Discovery
Came across a paid post while browsing Google News which promoted a hosting service I have never used or heard of before.
It was enticing as it offered a lifetime deal/package.
$39 for a lifetime of unlimited hosting for a single website? Sign me up.
Setup
The first thing that was curious was the fact that the setup process involves you filling in a google form (after you’ve paid).
I received a code in the email and needed to paste that code in while filling in a google form, as well as copying my email and name from the original purchase, fill that in and your account gets activated “soon”.
Happened within a few hours for me, so no real complaints from me.
Control Panel
After gaining access to the hosting, I set up my domain which I pointed to the hosting using DNS A records, transferred the actual code in easily using shell. The ping to the USA from Latvia isn’t super pretty while working in shell, but otherwise it’s all smooth and simple.
I am not sure if the backend is CPanel, but might be that, with a skin, functionality wise it’s really similar, not really sure.
Some curiosities I found was that while the (apache) server defaults to php 8.2, CLI php is at 7.1.33 (discontinued for a couple years now).
WP experience
Overall, it’s fine it all just works and for the money, definitely is fast enough.

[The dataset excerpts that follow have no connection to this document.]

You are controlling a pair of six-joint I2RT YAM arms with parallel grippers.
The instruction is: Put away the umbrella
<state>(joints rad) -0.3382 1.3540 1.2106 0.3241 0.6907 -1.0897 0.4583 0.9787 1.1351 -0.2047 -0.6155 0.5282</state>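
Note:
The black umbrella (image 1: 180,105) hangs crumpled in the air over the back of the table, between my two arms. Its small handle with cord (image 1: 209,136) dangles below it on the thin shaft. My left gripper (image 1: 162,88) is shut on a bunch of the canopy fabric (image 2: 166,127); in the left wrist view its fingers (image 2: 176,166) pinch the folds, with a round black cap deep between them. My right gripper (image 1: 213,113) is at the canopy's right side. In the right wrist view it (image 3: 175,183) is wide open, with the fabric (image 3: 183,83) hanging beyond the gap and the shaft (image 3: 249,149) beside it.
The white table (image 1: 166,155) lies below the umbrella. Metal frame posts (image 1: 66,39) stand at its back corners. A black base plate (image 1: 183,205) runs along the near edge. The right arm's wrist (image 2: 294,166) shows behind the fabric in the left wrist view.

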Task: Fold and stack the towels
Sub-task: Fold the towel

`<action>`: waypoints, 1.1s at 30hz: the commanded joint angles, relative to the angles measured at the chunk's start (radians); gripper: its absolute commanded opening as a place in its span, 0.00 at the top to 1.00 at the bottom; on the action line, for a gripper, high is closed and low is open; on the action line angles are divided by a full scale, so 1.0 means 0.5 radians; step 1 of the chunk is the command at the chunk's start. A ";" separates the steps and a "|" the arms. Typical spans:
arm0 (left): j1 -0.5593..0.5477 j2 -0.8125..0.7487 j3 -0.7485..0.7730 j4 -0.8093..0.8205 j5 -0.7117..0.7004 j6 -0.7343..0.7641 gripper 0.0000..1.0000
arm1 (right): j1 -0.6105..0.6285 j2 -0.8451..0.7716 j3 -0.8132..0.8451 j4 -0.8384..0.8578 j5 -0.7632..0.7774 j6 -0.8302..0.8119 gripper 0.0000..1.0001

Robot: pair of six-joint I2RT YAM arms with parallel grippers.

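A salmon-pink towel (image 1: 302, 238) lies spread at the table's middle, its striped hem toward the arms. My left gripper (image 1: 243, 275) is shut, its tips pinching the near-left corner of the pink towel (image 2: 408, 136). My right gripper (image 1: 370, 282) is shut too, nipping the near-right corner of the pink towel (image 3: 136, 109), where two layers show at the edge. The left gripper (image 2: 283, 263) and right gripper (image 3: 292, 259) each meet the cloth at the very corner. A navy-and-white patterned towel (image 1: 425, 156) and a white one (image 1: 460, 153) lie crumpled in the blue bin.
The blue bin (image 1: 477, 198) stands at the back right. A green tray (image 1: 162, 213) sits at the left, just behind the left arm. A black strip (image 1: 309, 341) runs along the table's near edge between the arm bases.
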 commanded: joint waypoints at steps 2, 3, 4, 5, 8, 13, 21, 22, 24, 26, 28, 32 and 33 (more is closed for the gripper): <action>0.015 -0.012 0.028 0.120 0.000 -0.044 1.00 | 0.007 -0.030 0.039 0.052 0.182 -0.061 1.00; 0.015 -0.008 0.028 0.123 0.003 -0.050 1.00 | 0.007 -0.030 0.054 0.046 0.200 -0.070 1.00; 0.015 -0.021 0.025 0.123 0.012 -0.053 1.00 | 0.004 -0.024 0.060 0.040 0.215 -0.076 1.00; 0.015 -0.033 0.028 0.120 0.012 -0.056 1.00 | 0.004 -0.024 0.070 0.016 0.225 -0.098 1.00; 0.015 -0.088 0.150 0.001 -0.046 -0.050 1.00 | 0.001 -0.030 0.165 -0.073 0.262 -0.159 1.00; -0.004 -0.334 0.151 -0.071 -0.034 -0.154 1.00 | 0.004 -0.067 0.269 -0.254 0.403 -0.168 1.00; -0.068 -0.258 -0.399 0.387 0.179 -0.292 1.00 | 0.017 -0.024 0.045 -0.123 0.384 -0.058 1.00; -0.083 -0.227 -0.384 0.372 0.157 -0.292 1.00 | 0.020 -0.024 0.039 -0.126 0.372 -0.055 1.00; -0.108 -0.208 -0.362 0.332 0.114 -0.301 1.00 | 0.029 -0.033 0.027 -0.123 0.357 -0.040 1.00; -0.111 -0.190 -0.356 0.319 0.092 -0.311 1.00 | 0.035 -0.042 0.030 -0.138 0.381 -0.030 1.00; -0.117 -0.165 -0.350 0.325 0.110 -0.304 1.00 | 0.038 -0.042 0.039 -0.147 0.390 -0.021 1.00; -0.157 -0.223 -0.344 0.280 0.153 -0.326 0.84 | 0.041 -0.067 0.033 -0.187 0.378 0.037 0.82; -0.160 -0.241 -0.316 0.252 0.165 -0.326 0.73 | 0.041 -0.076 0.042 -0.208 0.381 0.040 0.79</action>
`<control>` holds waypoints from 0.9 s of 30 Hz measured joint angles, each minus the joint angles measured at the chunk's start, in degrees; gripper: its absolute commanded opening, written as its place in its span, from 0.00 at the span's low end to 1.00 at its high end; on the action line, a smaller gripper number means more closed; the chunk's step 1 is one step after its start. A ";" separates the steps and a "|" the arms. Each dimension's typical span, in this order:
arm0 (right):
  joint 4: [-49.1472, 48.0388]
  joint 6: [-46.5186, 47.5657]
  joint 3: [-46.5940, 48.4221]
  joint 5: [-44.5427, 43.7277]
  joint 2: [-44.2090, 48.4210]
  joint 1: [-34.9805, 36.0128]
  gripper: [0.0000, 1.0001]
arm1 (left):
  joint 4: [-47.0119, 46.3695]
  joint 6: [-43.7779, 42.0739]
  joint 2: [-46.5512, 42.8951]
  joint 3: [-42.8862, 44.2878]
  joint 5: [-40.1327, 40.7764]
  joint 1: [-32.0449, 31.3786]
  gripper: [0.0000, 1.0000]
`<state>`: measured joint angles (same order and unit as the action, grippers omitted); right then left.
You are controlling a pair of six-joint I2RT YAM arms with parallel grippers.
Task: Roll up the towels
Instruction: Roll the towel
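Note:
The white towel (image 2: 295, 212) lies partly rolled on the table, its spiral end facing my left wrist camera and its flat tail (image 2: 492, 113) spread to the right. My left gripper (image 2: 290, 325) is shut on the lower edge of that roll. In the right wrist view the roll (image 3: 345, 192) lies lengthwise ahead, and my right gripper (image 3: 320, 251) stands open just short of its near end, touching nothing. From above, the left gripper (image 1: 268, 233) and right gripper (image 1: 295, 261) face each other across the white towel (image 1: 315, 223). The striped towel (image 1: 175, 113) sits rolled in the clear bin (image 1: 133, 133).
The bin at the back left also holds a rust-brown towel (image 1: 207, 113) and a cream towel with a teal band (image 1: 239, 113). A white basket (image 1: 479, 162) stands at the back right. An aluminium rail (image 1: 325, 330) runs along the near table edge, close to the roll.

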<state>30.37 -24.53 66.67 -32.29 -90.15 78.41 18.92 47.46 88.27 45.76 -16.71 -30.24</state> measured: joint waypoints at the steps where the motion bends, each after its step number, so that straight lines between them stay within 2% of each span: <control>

I keep getting errors like this from time to time while browsing the backend:

Never even once had this issue with the multitude of other hosting suppliers I’ve used.
To be fair, I have yet to experience this issue on the front end, but this blog is super simple, I’m quite eager to try and upload something more complex and see what actually trips it.
Support?
Only have had a couple minor questions and both were answered within an hour or two, so super reasonable.
Your experience may vary though as I feel it’s just a single person, fronting as a support team, it’ll depend on the workload and time of day.
What did I actually buy?
After doing a little digging (wasn’t hard) – backend exposes domains like stackcp.com which can be googled and lead you quickly to 20i.com…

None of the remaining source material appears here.